== Exercise requirements ==
Within the material below, locate the line with "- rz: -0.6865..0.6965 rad" and the line with "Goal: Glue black", then return those two lines and all lines between them, exactly as written.

== Study material ==
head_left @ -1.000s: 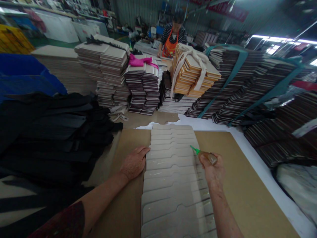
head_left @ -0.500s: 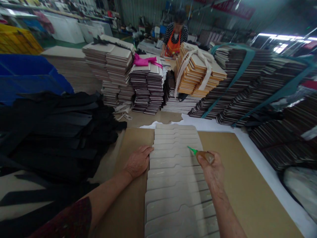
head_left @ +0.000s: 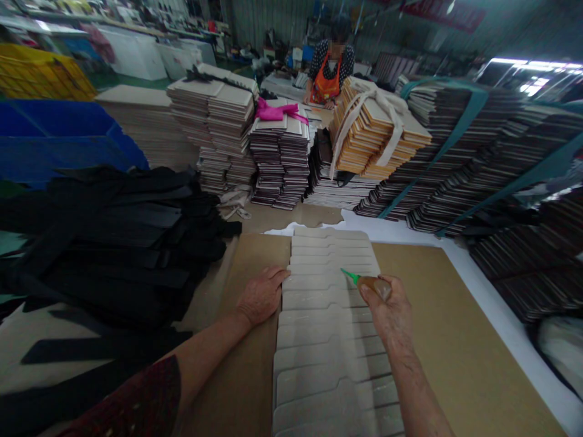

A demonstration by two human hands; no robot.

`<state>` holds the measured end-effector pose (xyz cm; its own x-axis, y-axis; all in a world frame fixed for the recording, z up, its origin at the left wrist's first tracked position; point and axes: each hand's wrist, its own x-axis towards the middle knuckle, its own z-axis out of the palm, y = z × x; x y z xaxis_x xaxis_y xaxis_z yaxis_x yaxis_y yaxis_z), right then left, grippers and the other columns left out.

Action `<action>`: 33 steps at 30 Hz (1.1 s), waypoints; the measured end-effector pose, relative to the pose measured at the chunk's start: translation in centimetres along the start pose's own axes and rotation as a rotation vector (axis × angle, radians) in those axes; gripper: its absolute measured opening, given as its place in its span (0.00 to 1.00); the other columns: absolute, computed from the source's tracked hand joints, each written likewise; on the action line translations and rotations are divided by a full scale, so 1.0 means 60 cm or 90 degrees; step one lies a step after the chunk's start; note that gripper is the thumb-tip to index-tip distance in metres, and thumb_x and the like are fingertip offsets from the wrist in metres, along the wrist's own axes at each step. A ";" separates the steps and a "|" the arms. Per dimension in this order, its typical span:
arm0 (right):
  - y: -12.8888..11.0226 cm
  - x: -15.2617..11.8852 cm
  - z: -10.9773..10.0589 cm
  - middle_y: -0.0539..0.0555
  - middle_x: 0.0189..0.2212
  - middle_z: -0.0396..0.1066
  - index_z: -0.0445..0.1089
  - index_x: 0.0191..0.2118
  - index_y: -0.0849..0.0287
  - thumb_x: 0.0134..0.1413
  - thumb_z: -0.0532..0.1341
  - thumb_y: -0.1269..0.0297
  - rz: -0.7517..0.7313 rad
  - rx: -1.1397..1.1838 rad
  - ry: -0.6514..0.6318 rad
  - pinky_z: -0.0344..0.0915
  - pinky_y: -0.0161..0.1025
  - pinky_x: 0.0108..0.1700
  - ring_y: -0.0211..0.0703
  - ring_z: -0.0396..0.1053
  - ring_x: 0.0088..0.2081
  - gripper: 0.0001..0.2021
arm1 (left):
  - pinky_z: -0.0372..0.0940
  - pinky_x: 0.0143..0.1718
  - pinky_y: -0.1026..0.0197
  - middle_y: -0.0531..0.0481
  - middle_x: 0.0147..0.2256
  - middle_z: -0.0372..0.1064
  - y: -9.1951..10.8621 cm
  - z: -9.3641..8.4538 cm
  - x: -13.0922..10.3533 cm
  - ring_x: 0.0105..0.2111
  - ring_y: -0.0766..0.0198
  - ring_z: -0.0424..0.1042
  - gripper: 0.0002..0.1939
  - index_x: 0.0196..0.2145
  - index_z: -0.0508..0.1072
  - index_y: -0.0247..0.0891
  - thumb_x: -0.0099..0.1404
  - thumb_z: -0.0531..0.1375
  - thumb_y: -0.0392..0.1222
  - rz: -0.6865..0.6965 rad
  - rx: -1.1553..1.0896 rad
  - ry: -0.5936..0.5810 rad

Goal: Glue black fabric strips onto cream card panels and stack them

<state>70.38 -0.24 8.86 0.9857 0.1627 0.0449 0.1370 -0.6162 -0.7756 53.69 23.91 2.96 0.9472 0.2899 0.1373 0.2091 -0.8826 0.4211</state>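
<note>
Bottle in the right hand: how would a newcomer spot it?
Find the overlapping pale boards running down the brown sheet. Above their right side, the right hand grips a small brownish bottle. Its thin, bright green nozzle sets it apart from the plain boards below.

There were two bare hands lol, just one green-nozzled squeeze bottle, one blue bin, one yellow crate, one magenta tie, two teal straps and one aproned co-worker.
</note>
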 end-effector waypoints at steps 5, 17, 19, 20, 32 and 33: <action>-0.006 -0.003 0.006 0.53 0.39 0.72 0.70 0.47 0.54 0.43 0.65 0.46 -0.008 0.006 -0.024 0.65 0.51 0.45 0.50 0.69 0.39 0.25 | 0.58 0.63 0.53 0.46 0.54 0.66 0.000 0.002 -0.001 0.54 0.58 0.64 0.23 0.56 0.67 0.39 0.65 0.50 0.30 0.001 0.001 -0.002; -0.032 0.005 0.016 0.53 0.39 0.71 0.69 0.48 0.54 0.43 0.65 0.47 -0.007 -0.038 -0.071 0.65 0.49 0.44 0.51 0.69 0.39 0.26 | 0.60 0.61 0.52 0.45 0.54 0.67 0.005 -0.003 0.001 0.53 0.58 0.65 0.21 0.56 0.69 0.38 0.66 0.50 0.31 -0.005 0.002 -0.017; -0.040 0.005 0.017 0.53 0.38 0.72 0.70 0.47 0.54 0.43 0.65 0.48 -0.008 -0.046 -0.078 0.64 0.48 0.42 0.51 0.69 0.39 0.25 | 0.60 0.61 0.52 0.45 0.53 0.68 0.006 -0.004 0.000 0.53 0.58 0.65 0.21 0.55 0.69 0.39 0.66 0.50 0.31 -0.006 0.001 -0.017; -0.043 0.004 0.017 0.53 0.38 0.72 0.70 0.47 0.55 0.43 0.65 0.48 -0.011 -0.048 -0.080 0.64 0.48 0.42 0.51 0.69 0.39 0.25 | 0.60 0.61 0.52 0.46 0.53 0.68 0.005 -0.004 0.000 0.53 0.58 0.65 0.21 0.55 0.69 0.40 0.66 0.50 0.32 -0.006 0.000 -0.017; -0.074 -0.012 0.023 0.52 0.37 0.72 0.69 0.46 0.50 0.47 0.63 0.46 -0.032 -0.106 -0.125 0.61 0.43 0.38 0.51 0.69 0.38 0.22 | 0.60 0.60 0.54 0.46 0.54 0.67 0.004 -0.002 -0.002 0.52 0.57 0.65 0.21 0.56 0.68 0.38 0.66 0.52 0.32 -0.007 -0.002 -0.015; -0.072 -0.015 0.025 0.52 0.38 0.72 0.69 0.46 0.50 0.47 0.63 0.46 -0.035 -0.105 -0.118 0.61 0.43 0.38 0.51 0.69 0.38 0.22 | 0.60 0.61 0.54 0.46 0.53 0.67 0.005 -0.002 -0.002 0.52 0.57 0.65 0.21 0.56 0.68 0.38 0.66 0.52 0.32 -0.006 -0.002 -0.014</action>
<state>68.75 3.47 11.23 0.9436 0.3281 -0.0435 0.2189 -0.7174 -0.6613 53.60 23.70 3.19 0.9503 0.2903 0.1128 0.2180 -0.8786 0.4249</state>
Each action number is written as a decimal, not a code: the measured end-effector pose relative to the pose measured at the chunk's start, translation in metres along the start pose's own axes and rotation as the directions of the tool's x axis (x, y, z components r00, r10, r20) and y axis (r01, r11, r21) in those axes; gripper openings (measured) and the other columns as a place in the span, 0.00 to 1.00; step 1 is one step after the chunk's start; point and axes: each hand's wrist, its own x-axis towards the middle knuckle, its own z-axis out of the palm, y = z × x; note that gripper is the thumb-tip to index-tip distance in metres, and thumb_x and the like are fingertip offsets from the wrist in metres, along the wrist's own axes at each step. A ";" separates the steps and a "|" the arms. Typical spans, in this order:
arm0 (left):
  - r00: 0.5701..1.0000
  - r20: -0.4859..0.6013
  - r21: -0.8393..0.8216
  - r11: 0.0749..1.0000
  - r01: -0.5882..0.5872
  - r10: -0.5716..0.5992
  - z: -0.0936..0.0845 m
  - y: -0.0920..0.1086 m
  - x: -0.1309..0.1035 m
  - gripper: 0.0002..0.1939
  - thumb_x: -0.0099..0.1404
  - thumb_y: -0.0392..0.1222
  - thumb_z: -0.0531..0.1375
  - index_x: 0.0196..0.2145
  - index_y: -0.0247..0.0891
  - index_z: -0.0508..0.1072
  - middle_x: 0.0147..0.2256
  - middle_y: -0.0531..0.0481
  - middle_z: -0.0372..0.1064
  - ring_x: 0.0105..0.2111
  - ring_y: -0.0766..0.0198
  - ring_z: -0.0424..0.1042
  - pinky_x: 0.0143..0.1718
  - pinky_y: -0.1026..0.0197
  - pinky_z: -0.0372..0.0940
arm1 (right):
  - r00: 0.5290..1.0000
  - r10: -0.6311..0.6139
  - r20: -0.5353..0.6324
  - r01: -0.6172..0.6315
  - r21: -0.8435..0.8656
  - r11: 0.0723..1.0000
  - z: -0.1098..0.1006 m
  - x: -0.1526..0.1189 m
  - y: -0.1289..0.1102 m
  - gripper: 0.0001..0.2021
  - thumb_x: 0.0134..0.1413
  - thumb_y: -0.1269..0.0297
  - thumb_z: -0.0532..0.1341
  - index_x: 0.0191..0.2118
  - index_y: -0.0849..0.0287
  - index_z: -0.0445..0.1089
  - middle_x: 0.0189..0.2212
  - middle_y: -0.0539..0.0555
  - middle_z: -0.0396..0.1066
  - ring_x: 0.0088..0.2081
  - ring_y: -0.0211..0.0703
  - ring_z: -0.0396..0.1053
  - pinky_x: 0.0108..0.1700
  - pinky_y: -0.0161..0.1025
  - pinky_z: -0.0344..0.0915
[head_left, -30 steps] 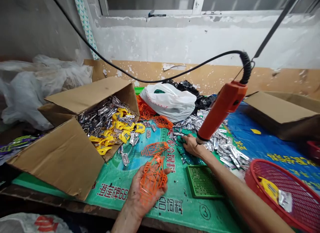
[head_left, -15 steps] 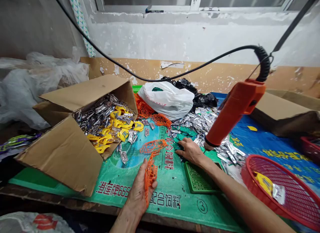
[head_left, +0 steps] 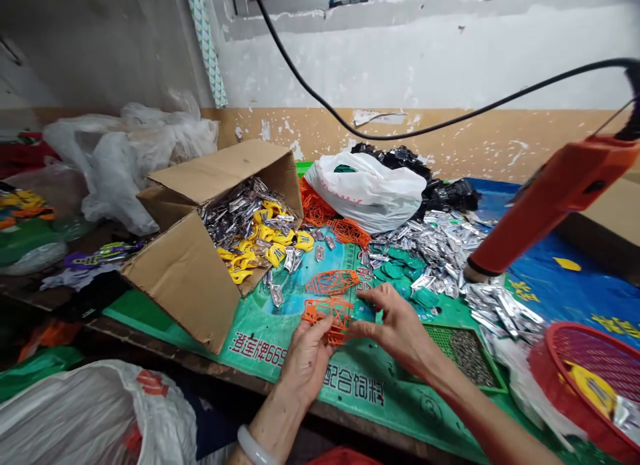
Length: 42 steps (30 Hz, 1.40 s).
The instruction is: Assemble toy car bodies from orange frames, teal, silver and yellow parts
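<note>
My left hand point(head_left: 306, 362) grips an orange plastic lattice frame point(head_left: 327, 313), thumb across its lower part. My right hand point(head_left: 400, 328) is at the frame's right side, thumb near its edge and fingers curved in. Something dark green shows between finger and thumb, but I cannot make out what it is. Just beyond lies a second orange lattice frame point(head_left: 332, 282) on the green printed mat point(head_left: 280, 328). Green plastic pieces point(head_left: 395, 268) are heaped behind my right hand. Beside its wrist sits a green tray point(head_left: 497, 378) holding many small screws point(head_left: 470, 358).
An orange power screwdriver point(head_left: 545, 215) hangs at the right on a black cable point(head_left: 320, 98). Left is a tipped cardboard box point(head_left: 187, 285) spilling yellow and silvery pieces. Behind are a white bag point(head_left: 370, 192) and silvery parts point(head_left: 435, 245). A red basket point(head_left: 555, 378) stands right.
My right hand has moved from the green pieces to the orange frame in my left hand. That frame has turned from edge-on to flatter. The view has swung left.
</note>
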 end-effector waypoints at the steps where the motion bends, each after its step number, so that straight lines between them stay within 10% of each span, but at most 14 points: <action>1: 1.000 0.028 -0.013 1.000 0.001 -0.001 0.001 0.000 -0.001 0.14 0.54 0.36 0.66 0.40 0.35 0.73 0.39 0.46 0.74 0.36 0.61 0.73 0.38 0.59 0.68 | 0.999 -0.033 -0.019 0.034 0.049 0.998 0.003 -0.004 -0.005 0.18 0.46 0.60 0.67 0.45 0.56 0.71 0.34 0.53 0.63 0.38 0.44 0.64 0.39 0.39 0.64; 11: 0.997 0.071 -0.103 0.995 -0.005 0.012 0.006 -0.002 -0.004 0.10 0.52 0.35 0.68 0.34 0.33 0.74 0.34 0.50 0.72 0.31 0.66 0.69 0.31 0.63 0.66 | 0.972 -0.220 -0.083 0.225 0.053 0.973 0.021 -0.013 -0.011 0.22 0.40 0.68 0.71 0.46 0.56 0.72 0.35 0.53 0.63 0.40 0.47 0.60 0.41 0.44 0.61; 42: 0.991 -0.073 -0.051 0.992 -0.114 0.110 0.015 -0.020 -0.015 0.15 0.44 0.34 0.71 0.28 0.35 0.69 0.27 0.57 0.68 0.25 0.71 0.67 0.27 0.69 0.64 | 0.956 -0.259 -0.140 0.256 -0.042 0.966 0.024 -0.026 -0.019 0.17 0.46 0.66 0.69 0.44 0.57 0.69 0.37 0.54 0.66 0.40 0.47 0.60 0.42 0.45 0.59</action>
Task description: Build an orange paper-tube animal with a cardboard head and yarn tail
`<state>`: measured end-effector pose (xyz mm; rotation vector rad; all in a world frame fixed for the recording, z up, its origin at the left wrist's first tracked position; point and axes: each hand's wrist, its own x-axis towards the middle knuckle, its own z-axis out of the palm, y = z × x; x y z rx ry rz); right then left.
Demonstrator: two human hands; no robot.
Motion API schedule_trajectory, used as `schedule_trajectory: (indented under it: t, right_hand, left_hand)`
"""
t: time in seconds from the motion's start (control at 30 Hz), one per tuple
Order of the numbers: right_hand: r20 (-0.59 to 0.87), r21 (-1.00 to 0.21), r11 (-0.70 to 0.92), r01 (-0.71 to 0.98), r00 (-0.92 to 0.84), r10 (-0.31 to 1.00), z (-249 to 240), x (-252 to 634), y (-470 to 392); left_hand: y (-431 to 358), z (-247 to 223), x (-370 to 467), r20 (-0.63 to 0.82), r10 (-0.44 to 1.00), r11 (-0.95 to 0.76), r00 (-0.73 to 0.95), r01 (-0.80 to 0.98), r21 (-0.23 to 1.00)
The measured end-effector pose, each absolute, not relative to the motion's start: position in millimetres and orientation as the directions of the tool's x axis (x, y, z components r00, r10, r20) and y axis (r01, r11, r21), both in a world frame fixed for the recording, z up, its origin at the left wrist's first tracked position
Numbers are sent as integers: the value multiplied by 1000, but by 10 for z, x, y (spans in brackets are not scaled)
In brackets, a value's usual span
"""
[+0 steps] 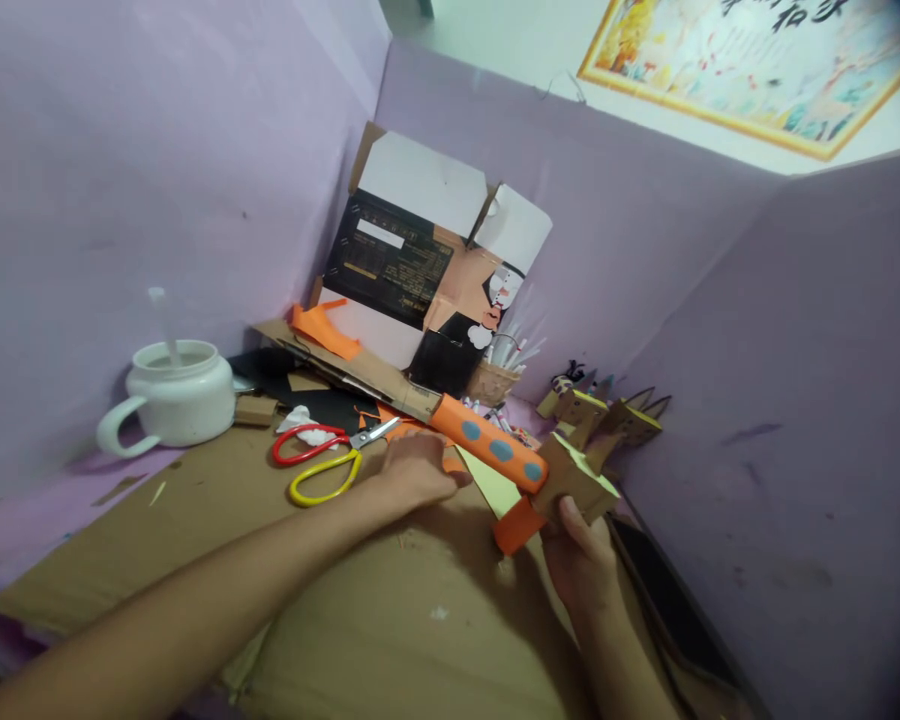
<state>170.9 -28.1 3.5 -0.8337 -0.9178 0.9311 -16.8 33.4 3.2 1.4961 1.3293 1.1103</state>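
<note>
My right hand [585, 560] is closed around a cardboard craft figure [574, 485], thumb on its boxy brown part. An orange tube with blue-grey dots [495, 445] sticks out from that box to the upper left, and an orange paper piece [519, 526] shows below it. My left hand [418, 472] rests low over orange paper scraps [397, 428], thumb apart from the other fingers, which are partly hidden. Just left of it lie scissors [352, 450] with one red and one yellow handle, blades apart. Pale yellow paper [491, 482] lies between my hands.
A large cardboard sheet [345, 600] covers the table. At left stands a white mug [184, 395] with a stick in it. An unfolded box [394, 255] leans on the back wall, beside a cup of pens [495, 380]. More cardboard crafts [630, 420] stand at right.
</note>
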Motion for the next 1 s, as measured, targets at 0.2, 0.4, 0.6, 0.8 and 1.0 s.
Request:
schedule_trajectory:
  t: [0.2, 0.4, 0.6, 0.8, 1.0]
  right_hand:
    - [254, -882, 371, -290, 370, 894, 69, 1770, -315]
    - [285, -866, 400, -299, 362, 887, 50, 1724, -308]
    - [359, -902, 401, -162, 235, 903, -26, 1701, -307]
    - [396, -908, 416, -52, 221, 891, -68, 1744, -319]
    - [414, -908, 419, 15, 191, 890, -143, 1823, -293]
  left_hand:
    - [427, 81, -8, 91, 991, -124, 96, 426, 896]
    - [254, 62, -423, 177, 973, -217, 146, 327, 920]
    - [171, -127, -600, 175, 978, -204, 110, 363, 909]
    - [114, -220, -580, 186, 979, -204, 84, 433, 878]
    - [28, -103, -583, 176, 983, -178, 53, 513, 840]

== Exercise answer ==
  - rz: -0.6865..0.6965 rad
  - rx: -1.1553..1.0896 rad
  - ry: -0.5936..0.5810 rad

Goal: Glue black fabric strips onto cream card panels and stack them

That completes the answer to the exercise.